• HOW TO COMPLETE THIS TASK: All of the data is to be copied without a single change.

[Dataset entries]
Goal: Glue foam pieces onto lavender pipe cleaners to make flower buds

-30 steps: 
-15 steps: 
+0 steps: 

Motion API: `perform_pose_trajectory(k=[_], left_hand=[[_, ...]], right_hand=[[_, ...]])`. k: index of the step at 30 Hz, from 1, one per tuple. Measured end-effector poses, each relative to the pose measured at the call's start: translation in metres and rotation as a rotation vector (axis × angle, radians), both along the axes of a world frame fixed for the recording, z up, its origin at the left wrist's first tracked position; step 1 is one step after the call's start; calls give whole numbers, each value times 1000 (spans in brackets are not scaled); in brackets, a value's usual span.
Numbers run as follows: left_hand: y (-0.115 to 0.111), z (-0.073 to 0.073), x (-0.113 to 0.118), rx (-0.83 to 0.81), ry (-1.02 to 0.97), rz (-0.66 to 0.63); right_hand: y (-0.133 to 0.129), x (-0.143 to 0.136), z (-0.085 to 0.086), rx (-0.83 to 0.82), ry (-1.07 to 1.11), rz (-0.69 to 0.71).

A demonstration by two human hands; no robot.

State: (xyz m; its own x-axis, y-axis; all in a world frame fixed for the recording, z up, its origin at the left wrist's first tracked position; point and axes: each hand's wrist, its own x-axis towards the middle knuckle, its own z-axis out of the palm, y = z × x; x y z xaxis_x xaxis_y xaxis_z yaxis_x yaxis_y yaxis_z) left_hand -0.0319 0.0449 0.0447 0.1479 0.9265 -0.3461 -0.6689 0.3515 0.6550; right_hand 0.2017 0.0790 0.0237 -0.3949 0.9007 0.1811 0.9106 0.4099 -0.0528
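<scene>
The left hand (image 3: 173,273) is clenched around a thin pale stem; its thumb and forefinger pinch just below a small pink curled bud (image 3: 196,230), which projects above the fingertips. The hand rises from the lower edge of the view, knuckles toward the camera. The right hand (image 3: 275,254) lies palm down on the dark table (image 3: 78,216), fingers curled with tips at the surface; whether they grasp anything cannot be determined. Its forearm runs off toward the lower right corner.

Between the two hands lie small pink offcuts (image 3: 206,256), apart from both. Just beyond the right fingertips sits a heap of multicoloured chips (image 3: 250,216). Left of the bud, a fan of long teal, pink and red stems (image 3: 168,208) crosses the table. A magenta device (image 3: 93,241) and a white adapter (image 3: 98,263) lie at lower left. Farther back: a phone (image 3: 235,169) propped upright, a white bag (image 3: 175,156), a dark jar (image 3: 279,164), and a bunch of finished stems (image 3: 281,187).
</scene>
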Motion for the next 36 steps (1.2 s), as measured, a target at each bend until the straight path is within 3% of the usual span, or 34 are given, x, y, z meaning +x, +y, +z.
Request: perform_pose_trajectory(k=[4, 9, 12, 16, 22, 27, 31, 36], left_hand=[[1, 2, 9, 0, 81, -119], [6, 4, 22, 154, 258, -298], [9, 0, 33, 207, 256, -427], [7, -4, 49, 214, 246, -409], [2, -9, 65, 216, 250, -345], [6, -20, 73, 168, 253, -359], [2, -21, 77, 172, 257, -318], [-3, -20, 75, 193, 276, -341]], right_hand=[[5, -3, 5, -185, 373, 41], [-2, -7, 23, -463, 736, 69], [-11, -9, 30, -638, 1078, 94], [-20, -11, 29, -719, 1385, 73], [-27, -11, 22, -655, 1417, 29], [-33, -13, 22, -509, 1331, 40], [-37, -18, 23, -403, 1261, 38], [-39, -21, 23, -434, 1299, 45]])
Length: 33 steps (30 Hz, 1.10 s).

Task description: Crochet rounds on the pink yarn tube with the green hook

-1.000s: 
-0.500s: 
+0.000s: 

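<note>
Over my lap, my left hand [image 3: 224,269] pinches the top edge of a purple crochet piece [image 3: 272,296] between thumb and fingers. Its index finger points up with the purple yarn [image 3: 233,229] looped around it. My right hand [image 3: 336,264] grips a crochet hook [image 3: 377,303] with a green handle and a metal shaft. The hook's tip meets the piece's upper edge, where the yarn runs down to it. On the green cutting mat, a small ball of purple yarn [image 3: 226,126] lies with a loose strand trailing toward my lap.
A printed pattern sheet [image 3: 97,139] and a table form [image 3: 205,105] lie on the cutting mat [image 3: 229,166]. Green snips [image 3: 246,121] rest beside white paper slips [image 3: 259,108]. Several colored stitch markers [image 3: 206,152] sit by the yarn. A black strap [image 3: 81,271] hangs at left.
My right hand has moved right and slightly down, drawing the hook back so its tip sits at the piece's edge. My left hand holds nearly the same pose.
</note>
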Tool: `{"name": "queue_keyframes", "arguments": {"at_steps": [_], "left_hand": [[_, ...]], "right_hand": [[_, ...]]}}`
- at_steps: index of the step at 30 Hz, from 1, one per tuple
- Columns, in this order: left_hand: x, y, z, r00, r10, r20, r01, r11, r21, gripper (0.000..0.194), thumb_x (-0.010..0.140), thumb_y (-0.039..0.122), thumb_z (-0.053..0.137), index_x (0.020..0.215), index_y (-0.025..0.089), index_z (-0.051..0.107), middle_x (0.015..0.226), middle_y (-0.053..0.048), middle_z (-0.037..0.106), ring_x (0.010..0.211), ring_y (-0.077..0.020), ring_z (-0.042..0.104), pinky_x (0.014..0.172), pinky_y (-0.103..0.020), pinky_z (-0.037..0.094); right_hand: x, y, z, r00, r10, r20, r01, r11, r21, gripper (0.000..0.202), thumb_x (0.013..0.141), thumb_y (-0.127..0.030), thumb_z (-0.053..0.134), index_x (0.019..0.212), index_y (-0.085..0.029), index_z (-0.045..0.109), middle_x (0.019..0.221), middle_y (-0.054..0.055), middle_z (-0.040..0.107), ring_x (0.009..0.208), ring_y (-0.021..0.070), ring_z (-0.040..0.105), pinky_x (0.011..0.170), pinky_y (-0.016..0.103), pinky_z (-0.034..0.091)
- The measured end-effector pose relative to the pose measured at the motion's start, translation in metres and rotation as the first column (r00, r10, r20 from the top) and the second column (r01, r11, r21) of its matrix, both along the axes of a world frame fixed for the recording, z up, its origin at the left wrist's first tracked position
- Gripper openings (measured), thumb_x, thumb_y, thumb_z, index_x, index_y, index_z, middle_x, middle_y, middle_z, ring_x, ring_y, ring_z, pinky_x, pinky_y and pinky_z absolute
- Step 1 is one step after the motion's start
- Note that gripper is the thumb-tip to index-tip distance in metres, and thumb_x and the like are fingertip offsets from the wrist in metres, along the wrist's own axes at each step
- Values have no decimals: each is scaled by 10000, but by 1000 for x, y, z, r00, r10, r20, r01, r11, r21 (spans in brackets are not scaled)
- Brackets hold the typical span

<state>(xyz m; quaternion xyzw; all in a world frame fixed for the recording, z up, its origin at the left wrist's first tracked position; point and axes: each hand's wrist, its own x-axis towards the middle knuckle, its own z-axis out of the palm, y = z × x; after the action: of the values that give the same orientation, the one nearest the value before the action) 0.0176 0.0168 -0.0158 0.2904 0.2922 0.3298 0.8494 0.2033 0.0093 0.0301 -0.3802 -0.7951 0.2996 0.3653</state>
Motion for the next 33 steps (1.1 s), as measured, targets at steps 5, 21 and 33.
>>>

• TASK SOLUTION:
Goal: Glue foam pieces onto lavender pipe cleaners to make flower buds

-30 steps: 
-15 steps: 
+0 steps: 

Motion API: `perform_pose_trajectory(k=[_], left_hand=[[_, ...]], right_hand=[[_, ...]])`. k: index of the step at 30 Hz, from 1, one per tuple. Measured end-effector poses, each relative to the pose measured at the call's start: translation in metres and rotation as a rotation vector (axis × angle, radians), both along the axes of a world frame fixed for the recording, z up, its origin at the left wrist's first tracked position; step 1 is one step after the call's start; calls give whole numbers, each value times 1000 (spans in brackets are not scaled); in brackets, a value's usual span.
Numbers run as follows: left_hand: y (-0.115 to 0.111), z (-0.073 to 0.073), x (-0.113 to 0.118), rx (-0.83 to 0.81), ry (-1.02 to 0.97), rz (-0.66 to 0.63); right_hand: y (-0.133 to 0.129), x (-0.143 to 0.136), z (-0.085 to 0.086), rx (-0.83 to 0.82), ry (-1.07 to 1.11), rz (-0.69 to 0.71).

A demonstration by two human hands; no robot.

State: (xyz m; its own x-axis, y-axis; all in a world frame fixed for the recording, z up, its origin at the left wrist's first tracked position; point and axes: each hand's wrist, its own x-axis towards the middle knuckle, its own z-axis out of the palm, y = z × x; x y z xaxis_x xaxis_y xaxis_z yaxis_x yaxis_y yaxis_z) left_hand -0.0319 0.0449 0.0447 0.1479 0.9265 -0.3461 -0.6689 0.3515 0.6550; right_hand 0.2017 0.0790 0.0237 -0.3949 0.9007 0.1811 0.9106 0.4099 -0.0528
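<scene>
The left hand (image 3: 173,273) is clenched around a thin pale stem; its thumb and forefinger pinch just below a small pink curled bud (image 3: 196,230), which projects above the fingertips. The hand rises from the lower edge of the view, knuckles toward the camera. The right hand (image 3: 275,254) lies palm down on the dark table (image 3: 78,216), fingers curled with tips at the surface; whether they grasp anything cannot be determined. Its forearm runs off toward the lower right corner.

Between the two hands lie small pink offcuts (image 3: 206,256), apart from both. Just beyond the right fingertips sits a heap of multicoloured chips (image 3: 250,216). Left of the bud, a fan of long teal, pink and red stems (image 3: 168,208) crosses the table. A magenta device (image 3: 93,241) and a white adapter (image 3: 98,263) lie at lower left. Farther back: a phone (image 3: 235,169) propped upright, a white bag (image 3: 175,156), a dark jar (image 3: 279,164), and a bunch of finished stems (image 3: 281,187).
</scene>
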Motion for the next 36 steps (1.2 s), as measured, a target at each bend until the straight path is within 3% of the usual span, or 34 are given, x, y, z meaning +x, +y, +z.
Request: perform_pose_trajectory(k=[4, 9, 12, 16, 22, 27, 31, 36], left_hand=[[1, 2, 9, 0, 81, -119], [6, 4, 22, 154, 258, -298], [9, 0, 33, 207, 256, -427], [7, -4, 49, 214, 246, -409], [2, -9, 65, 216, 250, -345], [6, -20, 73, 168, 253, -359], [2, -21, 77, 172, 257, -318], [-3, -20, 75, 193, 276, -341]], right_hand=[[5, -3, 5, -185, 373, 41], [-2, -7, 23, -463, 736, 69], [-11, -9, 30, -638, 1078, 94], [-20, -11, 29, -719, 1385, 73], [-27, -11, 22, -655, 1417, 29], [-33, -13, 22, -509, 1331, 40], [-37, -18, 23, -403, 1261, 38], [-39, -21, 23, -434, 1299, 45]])
Length: 33 steps (30 Hz, 1.10 s).

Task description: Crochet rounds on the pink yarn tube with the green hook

-1.000s: 
-0.500s: 
+0.000s: 

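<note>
Over my lap, my left hand [image 3: 224,269] pinches the top edge of a purple crochet piece [image 3: 272,296] between thumb and fingers. Its index finger points up with the purple yarn [image 3: 233,229] looped around it. My right hand [image 3: 336,264] grips a crochet hook [image 3: 377,303] with a green handle and a metal shaft. The hook's tip meets the piece's upper edge, where the yarn runs down to it. On the green cutting mat, a small ball of purple yarn [image 3: 226,126] lies with a loose strand trailing toward my lap.
A printed pattern sheet [image 3: 97,139] and a table form [image 3: 205,105] lie on the cutting mat [image 3: 229,166]. Green snips [image 3: 246,121] rest beside white paper slips [image 3: 259,108]. Several colored stitch markers [image 3: 206,152] sit by the yarn. A black strap [image 3: 81,271] hangs at left.
My right hand has moved right and slightly down, drawing the hook back so its tip sits at the piece's edge. My left hand holds nearly the same pose.
</note>
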Tool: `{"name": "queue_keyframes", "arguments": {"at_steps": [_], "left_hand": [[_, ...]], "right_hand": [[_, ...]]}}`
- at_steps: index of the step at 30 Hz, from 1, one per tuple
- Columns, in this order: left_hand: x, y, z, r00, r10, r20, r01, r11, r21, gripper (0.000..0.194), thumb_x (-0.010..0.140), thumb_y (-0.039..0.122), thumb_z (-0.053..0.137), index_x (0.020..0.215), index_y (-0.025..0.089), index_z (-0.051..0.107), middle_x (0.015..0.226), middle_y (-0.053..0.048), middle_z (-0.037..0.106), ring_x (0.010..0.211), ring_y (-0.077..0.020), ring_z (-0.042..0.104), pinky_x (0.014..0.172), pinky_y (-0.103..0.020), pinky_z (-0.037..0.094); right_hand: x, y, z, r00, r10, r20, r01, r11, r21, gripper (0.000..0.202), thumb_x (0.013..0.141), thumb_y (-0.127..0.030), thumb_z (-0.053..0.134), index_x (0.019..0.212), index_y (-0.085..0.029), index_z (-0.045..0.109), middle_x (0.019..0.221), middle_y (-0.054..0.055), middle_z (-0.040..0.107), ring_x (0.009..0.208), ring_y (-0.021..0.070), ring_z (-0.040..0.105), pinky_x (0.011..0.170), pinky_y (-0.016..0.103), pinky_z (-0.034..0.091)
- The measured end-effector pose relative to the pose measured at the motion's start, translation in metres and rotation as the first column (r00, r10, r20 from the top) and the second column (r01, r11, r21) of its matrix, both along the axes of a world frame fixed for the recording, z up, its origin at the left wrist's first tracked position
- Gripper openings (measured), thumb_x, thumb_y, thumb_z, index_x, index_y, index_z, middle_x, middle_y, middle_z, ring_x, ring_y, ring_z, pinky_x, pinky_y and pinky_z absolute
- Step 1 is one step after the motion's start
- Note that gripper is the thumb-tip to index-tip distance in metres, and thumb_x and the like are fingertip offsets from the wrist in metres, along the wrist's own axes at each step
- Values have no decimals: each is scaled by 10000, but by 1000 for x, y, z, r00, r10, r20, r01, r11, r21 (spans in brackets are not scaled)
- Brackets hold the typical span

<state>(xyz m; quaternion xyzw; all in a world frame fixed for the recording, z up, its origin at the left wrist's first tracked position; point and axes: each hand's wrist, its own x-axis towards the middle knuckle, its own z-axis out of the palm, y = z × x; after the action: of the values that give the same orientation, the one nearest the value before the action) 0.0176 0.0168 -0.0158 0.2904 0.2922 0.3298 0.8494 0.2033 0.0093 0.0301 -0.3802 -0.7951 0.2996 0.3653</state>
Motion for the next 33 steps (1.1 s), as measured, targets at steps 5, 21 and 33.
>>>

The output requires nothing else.